L’ordonnance adapte les outils en matière de prévention des difficultés des entreprises dans le cadre de la transposition, notamment la procédure de sauvegarde accélérée.

La réforme respecte les équilibres essentiels entre les différents intérêts en cause, notamment ceux des salariés. Elle ne remet pas davantage en cause la finalité des procédures collectives françaises : assurer le maintien de l’activité de l’entreprise, protéger les emplois et assurer le désintéressement des créanciers. L’ordonnance assure la cohérence de l’ensemble des procédures collectives permettant un maintien de l’activité : sauvegarde accélérée, sauvegarde et redressement judiciaire avec ou sans classes de parties affectées obligatoires.

Parmi les évolutions majeures imposées par la directive, figure :

  • l’organisation des créanciers et, le cas échéant, des détenteurs de capital, en "classes de parties affectées" ; appelées à voter sur le projet de plan de restructuration ;
  • la possibilité pour le tribunal d’arrêter un plan en dépit du vote négatif d’une ou plusieurs classes.

Le texte renforce également :

  • les dispositifs de détection et de prévention des difficultés des entreprises (information plus précoce du tribunal, renforcement de l’attractivité de la procédure de conciliation...) ;
  • le droit à une seconde chance des entrepreneurs individuels, notamment en pérennisant plusieurs mesures adoptées de manière temporaire par l'ordonnance du 20 mai 2020 pour faire face aux difficultés des entreprises dans le contexte de la crise sanitaire ;
  • la protection des personnes physiques qui se portent garantes d’une entreprise, complétant ainsi sur ce point la réforme des sûretés.

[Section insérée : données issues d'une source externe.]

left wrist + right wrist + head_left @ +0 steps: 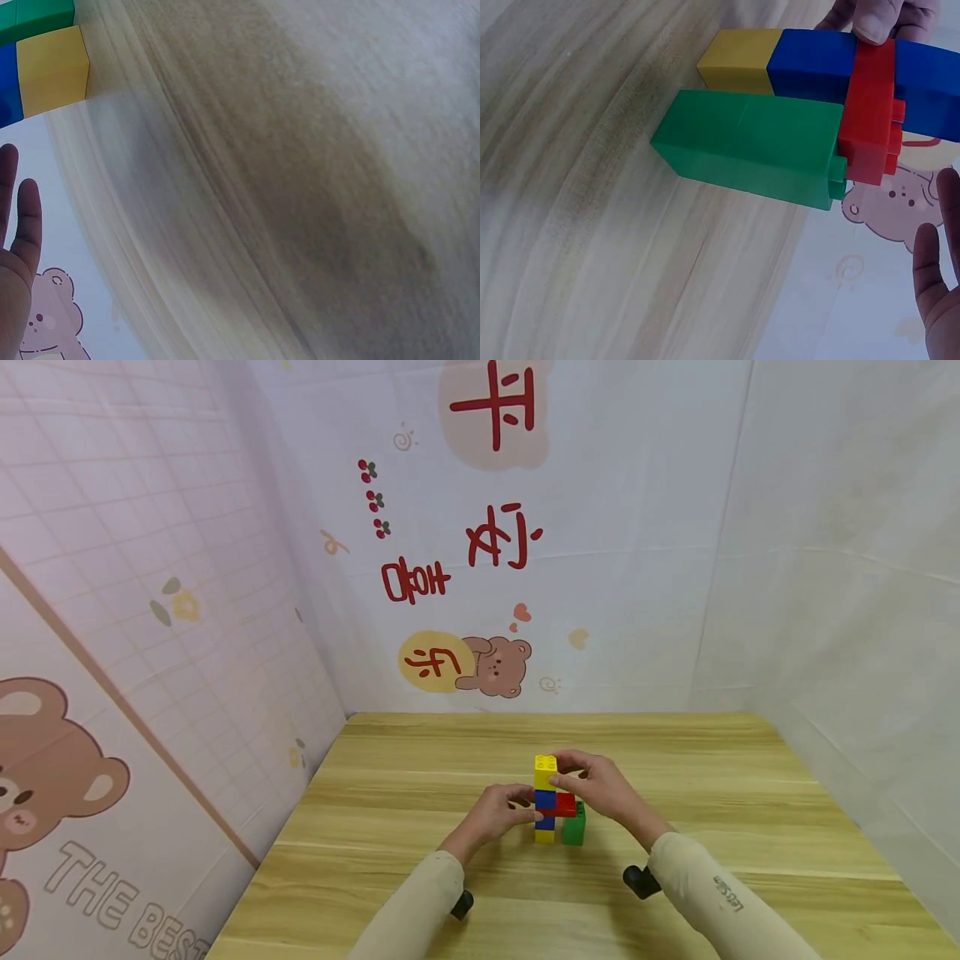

Les droits des créanciers titulaires de sûretés en cas d’ouverture d’une procédure préventive ou collective de traitement des difficultés sont, en outre, modifiés.

Des mesures complémentaires permettent le renforcement de la transparence et de la maîtrise des frais de justice, et plus généralement des coûts dans les procédures préventives et collectives de traitement des difficultés des entreprises.

Enfin, afin de faciliter le financement des entreprises faisant l’objet d’une procédure ou d’un plan de sauvegarde ou de redressement judiciaire, le privilège de sauvegarde et de redressement judiciaire dit privilège de "post money", introduit dans le cadre de la crise sanitaire par l’ordonnance du 20 mai 2020, est pérennisé.